### EXERCISE DIRECTIONS
The whole listing needs to be restated word for word.

((

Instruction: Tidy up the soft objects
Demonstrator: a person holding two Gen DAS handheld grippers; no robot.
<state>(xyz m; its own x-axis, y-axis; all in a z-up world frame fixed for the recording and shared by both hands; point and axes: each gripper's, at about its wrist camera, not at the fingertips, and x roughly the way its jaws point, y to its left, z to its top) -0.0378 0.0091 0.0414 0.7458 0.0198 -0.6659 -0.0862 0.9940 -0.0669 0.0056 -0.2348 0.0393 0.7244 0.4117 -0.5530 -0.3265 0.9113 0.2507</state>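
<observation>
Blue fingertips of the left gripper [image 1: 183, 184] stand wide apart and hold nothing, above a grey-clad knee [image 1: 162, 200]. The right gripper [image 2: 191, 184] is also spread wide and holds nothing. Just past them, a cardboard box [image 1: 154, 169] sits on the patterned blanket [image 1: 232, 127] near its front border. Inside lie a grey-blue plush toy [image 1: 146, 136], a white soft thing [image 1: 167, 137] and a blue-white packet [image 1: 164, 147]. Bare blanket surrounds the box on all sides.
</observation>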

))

### SOLUTION
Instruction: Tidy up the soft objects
Demonstrator: a person holding two Gen DAS handheld grippers; no robot.
<state>(xyz m; its own x-axis, y-axis; all in a z-up world frame fixed for the recording and shared by both hands; point and axes: each gripper's, at about its wrist camera, not at the fingertips, and x roughly the way its jaws point, y to its left, z to its top) -0.0378 0.0091 0.0414 0.7458 0.0198 -0.6659 -0.0862 0.9940 -0.0669 0.0056 -0.2348 0.0393 0.7244 0.4117 -0.5530 -0.3265 0.9113 0.2507</state>
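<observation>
Blue fingertips of the left gripper [image 1: 183, 184] stand wide apart and hold nothing, above a grey-clad knee [image 1: 162, 200]. The right gripper [image 2: 191, 184] is also spread wide and holds nothing. Just past them, a cardboard box [image 1: 154, 169] sits on the patterned blanket [image 1: 232, 127] near its front border. Inside lie a grey-blue plush toy [image 1: 146, 136], a white soft thing [image 1: 167, 137] and a blue-white packet [image 1: 164, 147]. Bare blanket surrounds the box on all sides.
</observation>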

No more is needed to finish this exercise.